The life cycle of eukaryotic microorganisms involves complex transitions between states such as dormancy, mating, meiosis, and cell division, which are often studied independently from each other. Therefore, most microbial life cycles are theoretical reconstructions from partial observations of cellular states. Here we show that complete microbial life cycles can be directly and continuously studied by combining microfluidic culturing, life cycle stage-specific segmentation of micrographs, and a novel cell tracking algorithm, FIEST, based on deep learning video frame interpolation. As proof of principle, we quantitatively imaged and compared cell growth and the activity state of the cell division kinase, Cdk1, across the life cycle of Saccharomyces cerevisiae for up to three sexually reproducing generations. Our analysis of S. cerevisiae's life cycle provided the following new insights: 1) the accumulation of cell cycle regulators, such as Whi5, is tailored to each life cycle stage; 2) cell growth always preceded exit from nonproliferative states in our conditions; 3) the temporal coordination of meiotic events is the same across sexually reproducing populations when each generation is exposed to same conditions; 4) information such as cell size and morphology resets after each sexual reproduction cycle. Image processing and tracking algorithms are available as the Python package Yeastvision, which could be used study pathogens such as Candida glabrata, Cryptococcus neoformans, Colletotrichum acutatum, and other unicellular systems.
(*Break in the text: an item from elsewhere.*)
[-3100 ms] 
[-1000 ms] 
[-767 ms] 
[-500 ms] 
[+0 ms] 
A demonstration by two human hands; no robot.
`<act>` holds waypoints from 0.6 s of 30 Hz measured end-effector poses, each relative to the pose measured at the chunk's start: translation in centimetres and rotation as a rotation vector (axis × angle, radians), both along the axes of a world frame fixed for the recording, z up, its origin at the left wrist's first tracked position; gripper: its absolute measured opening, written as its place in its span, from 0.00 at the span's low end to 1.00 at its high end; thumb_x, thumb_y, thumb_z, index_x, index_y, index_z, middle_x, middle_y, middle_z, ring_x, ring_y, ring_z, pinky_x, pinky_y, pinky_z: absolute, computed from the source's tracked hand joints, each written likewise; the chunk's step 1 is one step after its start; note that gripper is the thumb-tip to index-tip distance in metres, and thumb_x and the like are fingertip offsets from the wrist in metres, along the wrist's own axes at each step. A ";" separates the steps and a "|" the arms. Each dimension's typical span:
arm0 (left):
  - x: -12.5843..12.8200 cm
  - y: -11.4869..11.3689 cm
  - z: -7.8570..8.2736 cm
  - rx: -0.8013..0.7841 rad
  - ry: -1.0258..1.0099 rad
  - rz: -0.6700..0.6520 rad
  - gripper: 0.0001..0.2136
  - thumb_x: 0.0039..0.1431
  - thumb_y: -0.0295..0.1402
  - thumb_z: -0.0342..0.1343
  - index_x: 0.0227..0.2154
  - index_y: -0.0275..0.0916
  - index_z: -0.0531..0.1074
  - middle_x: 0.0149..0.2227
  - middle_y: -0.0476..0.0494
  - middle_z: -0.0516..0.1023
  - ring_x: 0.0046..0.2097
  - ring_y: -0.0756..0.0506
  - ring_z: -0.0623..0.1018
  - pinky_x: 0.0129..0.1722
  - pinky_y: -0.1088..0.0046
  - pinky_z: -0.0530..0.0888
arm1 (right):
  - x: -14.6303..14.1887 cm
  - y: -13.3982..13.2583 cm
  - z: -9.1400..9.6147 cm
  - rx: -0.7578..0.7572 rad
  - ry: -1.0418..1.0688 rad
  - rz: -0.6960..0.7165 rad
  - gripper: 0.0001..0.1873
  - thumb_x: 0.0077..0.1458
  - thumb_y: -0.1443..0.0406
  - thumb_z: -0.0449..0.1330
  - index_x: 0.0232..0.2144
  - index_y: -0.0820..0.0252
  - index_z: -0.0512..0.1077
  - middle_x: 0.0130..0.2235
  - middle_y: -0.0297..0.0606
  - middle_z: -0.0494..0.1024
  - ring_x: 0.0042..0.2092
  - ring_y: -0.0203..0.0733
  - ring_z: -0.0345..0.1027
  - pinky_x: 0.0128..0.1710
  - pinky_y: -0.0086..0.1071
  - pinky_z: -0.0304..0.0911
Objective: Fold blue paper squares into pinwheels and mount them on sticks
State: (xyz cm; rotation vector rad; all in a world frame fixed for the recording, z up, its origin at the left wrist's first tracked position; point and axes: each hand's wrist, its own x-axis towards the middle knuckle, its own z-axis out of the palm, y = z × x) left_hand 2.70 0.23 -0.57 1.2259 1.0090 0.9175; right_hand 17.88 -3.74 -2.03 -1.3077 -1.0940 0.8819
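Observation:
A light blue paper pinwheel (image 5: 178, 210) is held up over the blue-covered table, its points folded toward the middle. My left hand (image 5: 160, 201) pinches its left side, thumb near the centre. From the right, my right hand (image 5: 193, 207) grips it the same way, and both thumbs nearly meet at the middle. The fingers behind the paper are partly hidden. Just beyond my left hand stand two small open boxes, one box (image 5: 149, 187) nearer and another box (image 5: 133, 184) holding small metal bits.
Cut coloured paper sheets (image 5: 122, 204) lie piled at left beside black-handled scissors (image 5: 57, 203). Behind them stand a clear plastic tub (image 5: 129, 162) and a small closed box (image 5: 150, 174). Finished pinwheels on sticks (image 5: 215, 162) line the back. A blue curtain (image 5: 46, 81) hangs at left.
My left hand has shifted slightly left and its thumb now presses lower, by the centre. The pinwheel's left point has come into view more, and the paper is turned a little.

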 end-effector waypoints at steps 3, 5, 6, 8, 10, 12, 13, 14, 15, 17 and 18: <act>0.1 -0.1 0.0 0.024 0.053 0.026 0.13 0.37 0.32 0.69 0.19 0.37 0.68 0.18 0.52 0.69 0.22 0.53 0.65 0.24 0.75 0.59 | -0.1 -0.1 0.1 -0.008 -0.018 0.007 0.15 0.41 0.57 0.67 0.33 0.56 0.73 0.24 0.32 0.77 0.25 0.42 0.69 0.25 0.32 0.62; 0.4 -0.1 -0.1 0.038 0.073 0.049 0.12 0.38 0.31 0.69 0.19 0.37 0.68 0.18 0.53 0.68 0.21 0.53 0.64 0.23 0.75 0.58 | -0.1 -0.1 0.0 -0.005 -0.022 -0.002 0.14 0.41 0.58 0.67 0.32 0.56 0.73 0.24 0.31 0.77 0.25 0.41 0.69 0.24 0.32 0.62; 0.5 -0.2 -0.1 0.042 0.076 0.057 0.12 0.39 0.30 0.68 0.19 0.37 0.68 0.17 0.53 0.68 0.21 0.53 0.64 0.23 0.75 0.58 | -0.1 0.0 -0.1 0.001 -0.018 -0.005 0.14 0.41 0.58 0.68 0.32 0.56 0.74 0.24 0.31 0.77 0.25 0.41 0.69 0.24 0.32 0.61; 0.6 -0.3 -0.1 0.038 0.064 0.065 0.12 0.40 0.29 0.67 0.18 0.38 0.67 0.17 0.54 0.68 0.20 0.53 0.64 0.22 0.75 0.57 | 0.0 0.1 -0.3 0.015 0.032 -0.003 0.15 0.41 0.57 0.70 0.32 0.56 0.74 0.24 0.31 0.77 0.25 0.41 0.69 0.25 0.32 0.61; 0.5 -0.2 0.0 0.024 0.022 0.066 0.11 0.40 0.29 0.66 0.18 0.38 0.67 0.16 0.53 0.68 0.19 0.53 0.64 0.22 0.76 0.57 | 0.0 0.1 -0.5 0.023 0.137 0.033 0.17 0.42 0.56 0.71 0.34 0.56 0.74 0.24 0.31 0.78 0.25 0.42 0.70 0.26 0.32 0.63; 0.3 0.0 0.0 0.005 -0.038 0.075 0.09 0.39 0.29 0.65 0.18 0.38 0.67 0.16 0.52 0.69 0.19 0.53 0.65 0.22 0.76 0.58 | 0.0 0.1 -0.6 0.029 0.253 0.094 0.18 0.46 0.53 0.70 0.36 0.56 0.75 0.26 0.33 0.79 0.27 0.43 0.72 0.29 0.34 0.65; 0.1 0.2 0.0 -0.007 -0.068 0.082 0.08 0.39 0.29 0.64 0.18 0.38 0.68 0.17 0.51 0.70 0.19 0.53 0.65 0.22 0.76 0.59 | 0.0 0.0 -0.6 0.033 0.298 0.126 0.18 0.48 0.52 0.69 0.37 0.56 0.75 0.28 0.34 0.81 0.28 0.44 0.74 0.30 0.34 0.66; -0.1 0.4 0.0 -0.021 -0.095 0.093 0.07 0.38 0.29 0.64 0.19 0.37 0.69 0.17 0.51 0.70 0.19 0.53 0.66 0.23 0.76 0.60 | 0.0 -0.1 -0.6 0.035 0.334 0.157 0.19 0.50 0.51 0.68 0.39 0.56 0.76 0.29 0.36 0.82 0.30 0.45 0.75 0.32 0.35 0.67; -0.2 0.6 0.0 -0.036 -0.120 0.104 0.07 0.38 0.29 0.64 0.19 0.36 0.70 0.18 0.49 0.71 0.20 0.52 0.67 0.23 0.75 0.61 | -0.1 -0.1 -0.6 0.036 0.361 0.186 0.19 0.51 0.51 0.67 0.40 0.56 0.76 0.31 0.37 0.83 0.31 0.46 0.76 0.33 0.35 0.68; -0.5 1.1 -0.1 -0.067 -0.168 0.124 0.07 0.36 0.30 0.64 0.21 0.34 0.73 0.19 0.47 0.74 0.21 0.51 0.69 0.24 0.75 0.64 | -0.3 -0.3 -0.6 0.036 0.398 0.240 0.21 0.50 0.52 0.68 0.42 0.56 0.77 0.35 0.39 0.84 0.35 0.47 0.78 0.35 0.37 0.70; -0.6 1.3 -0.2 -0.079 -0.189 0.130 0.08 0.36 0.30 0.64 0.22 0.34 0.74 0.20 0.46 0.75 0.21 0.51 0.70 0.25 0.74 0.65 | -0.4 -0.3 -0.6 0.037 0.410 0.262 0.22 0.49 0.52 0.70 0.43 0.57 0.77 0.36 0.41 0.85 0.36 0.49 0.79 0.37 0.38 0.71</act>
在整个真核生物生命周期中细胞分裂和细胞生长的深度学习驱动成像。
真核微生物的生命周期涉及休眠、交配、减数分裂和细胞分裂等状态之间的复杂过渡,这些状态通常是相互独立研究的。因此,大多数微生物的生命周期是从部分观察细胞状态的理论重建。本研究表明,通过结合微流体培养、生命周期阶段特异性显微图分割和基于深度学习视频帧插值的新型细胞跟踪算法FIEST,可以直接连续地研究完整的微生物生命周期。作为原理证明,我们定量成像并比较了酵母在整个生命周期中多达三代有性繁殖的细胞生长和细胞分裂激酶Cdk1的活性状态。我们对酿酒酵母生命周期的分析提供了以下新的见解:(1)细胞周期调节因子的积累,如wh5,是为每个生命周期阶段量身定制的;(2)在我们的条件下,细胞生长总是先于非增殖状态的退出;(3)当每代暴露在相同的条件下,有性生殖群体中减数分裂事件的时间协调是相同的;(4)细胞大小和形态等信息在每个有性繁殖周期后重置。图像处理和跟踪算法可作为Python包Yeastvision,可用于研究病原体,如念珠菌,新型隐球菌,尖锐炭疽杆菌和其他单细胞系统。[媒体:见文][媒体:见文][媒体:见文][媒体:见文][媒体:见文][媒体:见文][媒体:见文][媒体:见文][媒体:见文][媒体:见文][媒体:见文][媒体:见文][媒体:见文][媒体:见文][媒体:见文][媒体:见文][媒体:见文]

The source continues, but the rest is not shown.